Gegen 19.00 Uhr sei Laguerre in den Polizeigewahrsam am Tempelhofer Damm gebracht worden. In seiner Zelle habe er weder Essen noch Trinken bekommen, obwohl er Wasser verlangte. Laguerres Augen seien vom Reizgas stark lädiert gewesen. Sein Mandant habe medizinische Hilfe verlangt, aber nicht bekommen. Gegen 21.30 Uhr sei er kommentarlos entlassen worden. „Ich konnte immer noch nicht richtig sehen“, so Laguerre zur taz. „Ich wusste nicht, wie ich nach Hause kommen soll.“ Sieben Stunden habe die Aktion gedauert.

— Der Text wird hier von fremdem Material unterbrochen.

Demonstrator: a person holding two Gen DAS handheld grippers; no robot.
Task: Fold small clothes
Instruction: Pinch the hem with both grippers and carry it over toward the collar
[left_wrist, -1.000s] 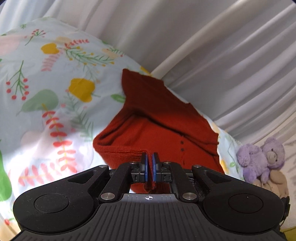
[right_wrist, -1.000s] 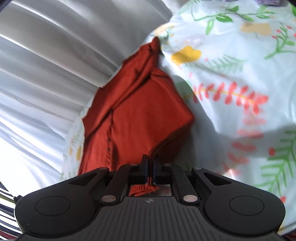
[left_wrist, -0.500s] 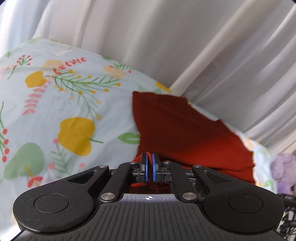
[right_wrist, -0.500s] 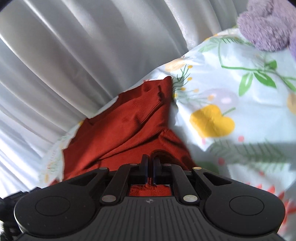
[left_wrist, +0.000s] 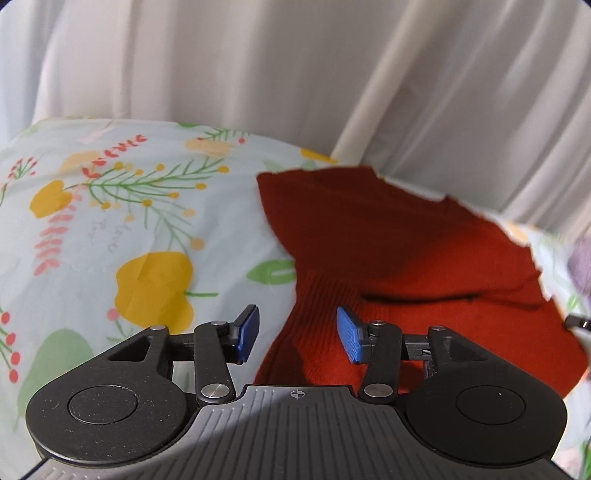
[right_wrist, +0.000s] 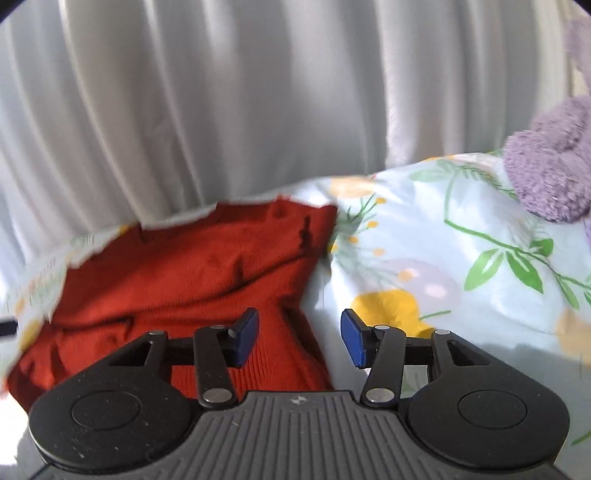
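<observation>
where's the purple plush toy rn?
Right wrist view, far right edge: the purple plush toy lies on the floral sheet, right of the red sweater.

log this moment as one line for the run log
left gripper: opening, nothing pinched | right gripper: opening, nothing pinched | red knit sweater: folded, lying on floral bedsheet

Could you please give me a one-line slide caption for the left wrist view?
Left tool opening above the ribbed edge of a red knit garment lying on a floral bedsheet.
</observation>
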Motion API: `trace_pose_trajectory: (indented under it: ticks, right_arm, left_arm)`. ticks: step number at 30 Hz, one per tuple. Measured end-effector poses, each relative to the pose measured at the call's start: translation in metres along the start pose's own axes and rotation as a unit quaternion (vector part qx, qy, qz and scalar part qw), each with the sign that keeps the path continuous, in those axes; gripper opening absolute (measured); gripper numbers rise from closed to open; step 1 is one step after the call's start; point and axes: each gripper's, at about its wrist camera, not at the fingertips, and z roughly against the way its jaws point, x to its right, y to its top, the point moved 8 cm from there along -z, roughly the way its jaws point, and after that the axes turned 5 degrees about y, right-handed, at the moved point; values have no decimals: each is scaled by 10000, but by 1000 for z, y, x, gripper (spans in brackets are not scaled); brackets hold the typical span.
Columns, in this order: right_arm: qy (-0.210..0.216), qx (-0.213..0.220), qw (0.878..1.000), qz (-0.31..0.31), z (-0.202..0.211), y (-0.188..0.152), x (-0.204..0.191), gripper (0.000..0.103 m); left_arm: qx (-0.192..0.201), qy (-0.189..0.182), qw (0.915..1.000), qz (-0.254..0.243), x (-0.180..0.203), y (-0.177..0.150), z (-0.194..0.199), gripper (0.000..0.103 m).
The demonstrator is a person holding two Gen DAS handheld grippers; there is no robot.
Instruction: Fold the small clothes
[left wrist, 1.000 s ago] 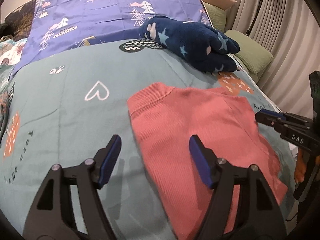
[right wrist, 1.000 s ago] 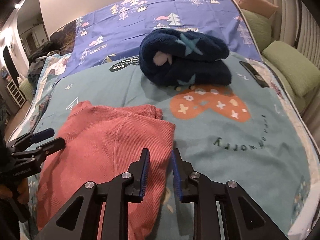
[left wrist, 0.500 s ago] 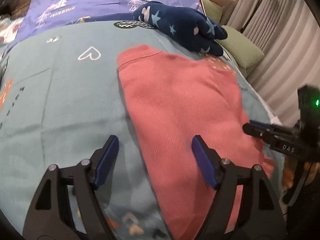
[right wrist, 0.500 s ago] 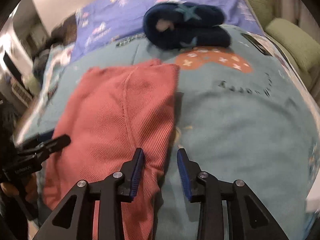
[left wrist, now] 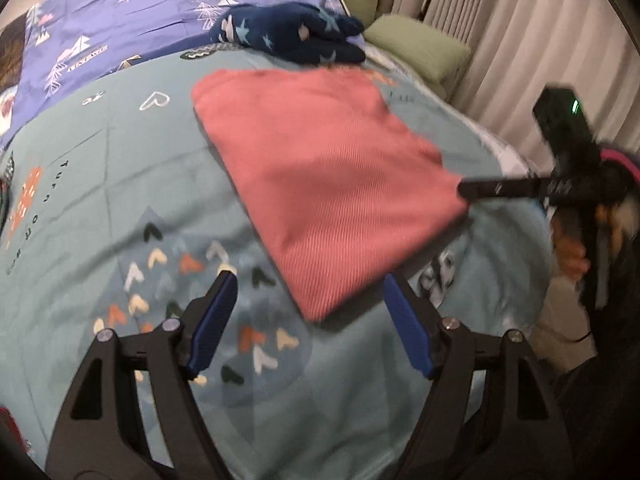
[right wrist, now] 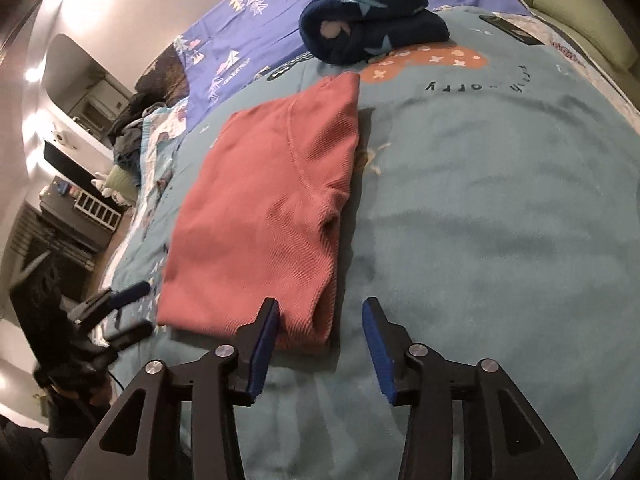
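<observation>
A folded pink ribbed garment (left wrist: 328, 184) lies flat on the teal bed cover (left wrist: 100, 184); it also shows in the right wrist view (right wrist: 272, 200). My left gripper (left wrist: 312, 320) is open and empty, just short of the garment's near corner. My right gripper (right wrist: 320, 332) is open and empty at the garment's near right corner, its left finger (right wrist: 264, 340) in front of the hem. The right gripper also shows in the left wrist view (left wrist: 496, 190) beside the garment's right corner. The left gripper shows in the right wrist view (right wrist: 120, 312) at the garment's left corner.
A folded navy star-print fleece (left wrist: 292, 36) lies behind the pink garment, also in the right wrist view (right wrist: 368, 20). A purple tree-print sheet (left wrist: 132, 12) covers the far bed. Green pillows (left wrist: 416, 48) and curtains (left wrist: 540, 32) stand at the right. A dark flat object (right wrist: 508, 28) lies near the bed's right edge.
Both grippers have drawn back from over the garment to its near edge. The right gripper has opened from nearly shut. The garment lies flat, let go.
</observation>
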Motion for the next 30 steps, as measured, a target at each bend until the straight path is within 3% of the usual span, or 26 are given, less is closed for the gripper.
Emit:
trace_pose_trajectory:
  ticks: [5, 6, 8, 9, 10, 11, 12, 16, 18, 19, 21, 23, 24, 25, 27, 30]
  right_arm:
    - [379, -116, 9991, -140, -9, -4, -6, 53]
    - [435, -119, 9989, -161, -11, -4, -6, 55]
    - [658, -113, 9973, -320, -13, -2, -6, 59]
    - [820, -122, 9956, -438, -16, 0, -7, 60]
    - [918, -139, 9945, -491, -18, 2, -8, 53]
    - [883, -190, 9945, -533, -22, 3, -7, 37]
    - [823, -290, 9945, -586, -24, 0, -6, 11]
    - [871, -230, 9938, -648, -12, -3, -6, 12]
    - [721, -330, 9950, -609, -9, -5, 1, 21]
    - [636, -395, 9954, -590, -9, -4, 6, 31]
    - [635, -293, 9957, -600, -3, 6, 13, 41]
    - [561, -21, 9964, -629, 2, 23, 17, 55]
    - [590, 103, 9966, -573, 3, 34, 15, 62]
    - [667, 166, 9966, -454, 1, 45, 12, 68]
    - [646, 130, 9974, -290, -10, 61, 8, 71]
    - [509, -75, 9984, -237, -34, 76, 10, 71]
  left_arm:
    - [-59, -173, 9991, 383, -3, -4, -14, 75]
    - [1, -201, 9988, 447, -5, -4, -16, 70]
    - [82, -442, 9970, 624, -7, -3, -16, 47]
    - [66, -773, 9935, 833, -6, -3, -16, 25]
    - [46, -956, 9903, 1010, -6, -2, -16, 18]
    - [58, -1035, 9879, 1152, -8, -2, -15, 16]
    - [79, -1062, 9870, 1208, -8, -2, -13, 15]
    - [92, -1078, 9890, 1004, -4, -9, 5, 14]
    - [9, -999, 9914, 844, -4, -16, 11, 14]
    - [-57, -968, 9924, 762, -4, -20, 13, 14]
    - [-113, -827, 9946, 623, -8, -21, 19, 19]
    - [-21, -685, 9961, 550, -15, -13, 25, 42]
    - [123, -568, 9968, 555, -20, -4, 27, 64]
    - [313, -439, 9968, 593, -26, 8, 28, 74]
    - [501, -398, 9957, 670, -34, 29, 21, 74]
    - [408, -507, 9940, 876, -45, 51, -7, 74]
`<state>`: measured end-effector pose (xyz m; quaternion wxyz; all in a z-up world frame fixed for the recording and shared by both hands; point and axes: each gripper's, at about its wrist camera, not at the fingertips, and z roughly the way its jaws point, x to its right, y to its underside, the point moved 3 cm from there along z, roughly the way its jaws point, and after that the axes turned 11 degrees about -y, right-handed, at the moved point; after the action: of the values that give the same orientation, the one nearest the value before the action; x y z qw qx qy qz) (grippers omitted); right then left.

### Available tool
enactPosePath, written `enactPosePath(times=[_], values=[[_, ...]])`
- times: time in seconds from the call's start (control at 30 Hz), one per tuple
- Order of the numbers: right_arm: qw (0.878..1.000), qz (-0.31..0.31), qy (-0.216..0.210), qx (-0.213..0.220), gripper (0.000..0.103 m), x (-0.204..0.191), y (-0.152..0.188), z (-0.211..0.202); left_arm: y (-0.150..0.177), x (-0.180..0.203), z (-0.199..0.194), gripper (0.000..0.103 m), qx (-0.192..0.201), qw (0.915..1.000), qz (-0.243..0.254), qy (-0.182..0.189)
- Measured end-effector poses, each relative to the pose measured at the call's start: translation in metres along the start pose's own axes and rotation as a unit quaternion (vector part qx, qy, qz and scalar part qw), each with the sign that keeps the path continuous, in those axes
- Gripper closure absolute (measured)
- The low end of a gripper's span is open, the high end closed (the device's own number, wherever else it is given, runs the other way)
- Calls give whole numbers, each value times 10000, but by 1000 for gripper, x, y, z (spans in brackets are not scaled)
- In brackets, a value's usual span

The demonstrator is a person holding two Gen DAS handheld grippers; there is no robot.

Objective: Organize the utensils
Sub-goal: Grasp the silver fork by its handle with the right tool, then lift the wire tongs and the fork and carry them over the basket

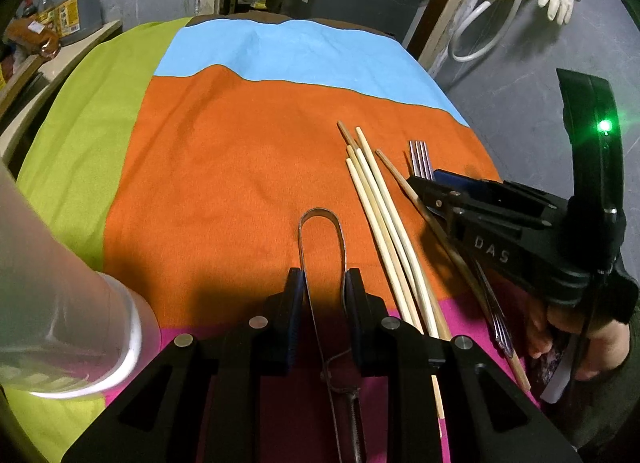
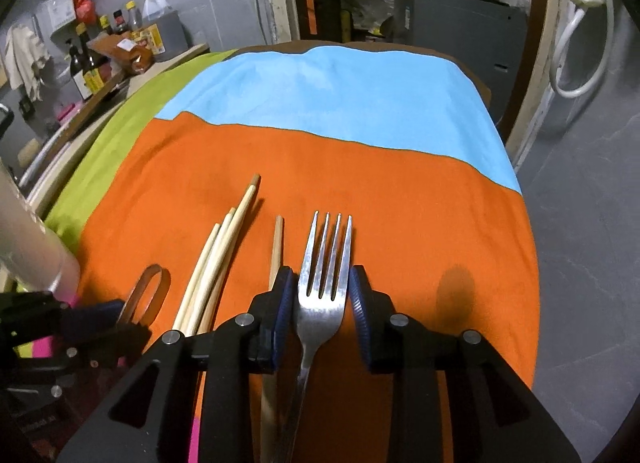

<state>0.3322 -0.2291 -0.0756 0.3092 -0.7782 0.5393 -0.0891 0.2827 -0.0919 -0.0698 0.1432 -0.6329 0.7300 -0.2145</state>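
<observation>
Your left gripper (image 1: pixel 323 287) was angled down with its jaws pinched on a thin metal loop (image 1: pixel 320 235). Your right gripper (image 2: pixel 323 295) tilted down too, jaws parted around the fork (image 2: pixel 324 287), your hand (image 1: pixel 568 337) wrapped on its handle.

Fork (image 2: pixel 324 287): polished metal, glossy, smooth. Chopsticks (image 1: pixel 384 223): pale bare wood, matt. Wire loop tool (image 1: pixel 322 239): thin bright metal. Cloth (image 2: pixel 400 203) over the surface: matt felt-like fabric, slightly fuzzy. Right gripper (image 2: pixel 323 295) and left gripper (image 1: pixel 320 295): matt black plastic, blue ribbed rubbery pads (image 2: pixel 358 303). Tumbler (image 1: pixel 60 303): translucent plastic, smooth.
</observation>
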Motion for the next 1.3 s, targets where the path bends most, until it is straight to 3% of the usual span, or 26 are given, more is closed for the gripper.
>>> enactPosePath(times=[0.17, 0.27, 0.43, 0.63, 0.87, 0.97, 1.3], values=[[9997, 191, -103, 84, 80, 2, 2, -4, 1, 2, -2, 86, 10, 10000, -1, -66], [9987, 260, -223, 372, 81, 0, 7, -17, 8, 2, -7, 86, 146, 9999, -33, 3], [9900, -153, -306, 1369, 81, -27, 20, -66, 17, 0, -31, 86, 852, 9962, -146, 137], [9665, -559, -171, 2499, 81, -57, 40, -112, 26, -1, -72, 86, 2050, 9785, -155, -193], [9419, -748, -135, 3272, 81, -82, 36, -141, 24, -8, -121, 86, 3185, 9464, -395, -373], [9341, -786, -201, 3476, 81, -90, 26, -150, 21, -13, -142, 86, 3514, 9341, -468, -420], [9145, -1069, -518, 3867, 81, -120, 0, -180, 20, -35, -203, 86, 3979, 9140, -595, -526]])
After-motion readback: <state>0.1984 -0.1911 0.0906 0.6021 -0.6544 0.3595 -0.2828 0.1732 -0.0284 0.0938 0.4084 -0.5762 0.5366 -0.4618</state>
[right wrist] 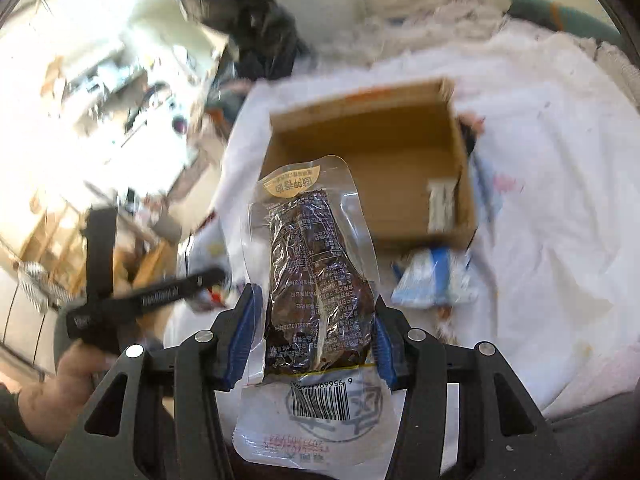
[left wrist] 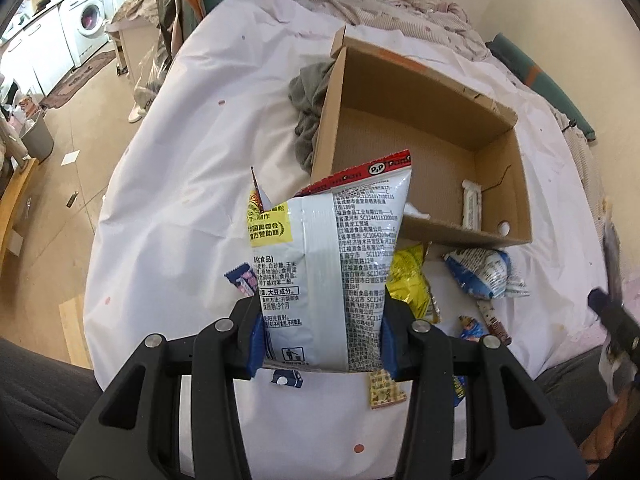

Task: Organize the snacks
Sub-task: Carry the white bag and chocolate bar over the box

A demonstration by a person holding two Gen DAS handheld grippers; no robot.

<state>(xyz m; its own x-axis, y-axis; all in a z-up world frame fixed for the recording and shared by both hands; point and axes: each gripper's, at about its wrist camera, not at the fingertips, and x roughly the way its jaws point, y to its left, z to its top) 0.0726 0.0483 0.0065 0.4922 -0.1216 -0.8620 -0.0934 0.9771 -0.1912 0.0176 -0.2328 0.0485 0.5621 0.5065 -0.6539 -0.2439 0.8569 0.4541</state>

Einen Monat später erfährt Laguerre, dass die Staatsanwaltschaft gegen ihn – genauso wie gegen den Angreifer Y. – ein Ermittlungsverfahren wegen gefährlicher Körperverletzung eingeleitet hat. Anwalt Knappmann-Korn verlangt Akteneinsicht. Es stellt sich heraus, dass zwei wichtige Beweismittel nicht mehr auffindbar sind: das Reizgas, mit dem Laguerre besprüht worden ist, und das Überwachungsvideo aus dem Gesundbrunnen-Center, auf dem der Vorfall vermutlich dokumentiert war.

Erst im Januar 2016 stellt die Staatsanwaltschaft das Verfahren gegen Laguerre ein. Genauso wie die Ermittlungen gegen Y. Laguerre legt gegen die Einstellung, die Y. betrifft, Beschwerde bei der Generalstaatsanwaltschaft ein. In dem Schriftsatz weist sein Anwalt darauf hin, dass sein Mandant in der Zwischenzeit noch mehrmals von Y. bedroht worden sei. Ende Februar 2016 weist die Generalstaatsanwaltschaft die Beschwerde ab. Nun ist nur noch das Verfahren gegen die Polizisten und die Sicherheitsleute offen.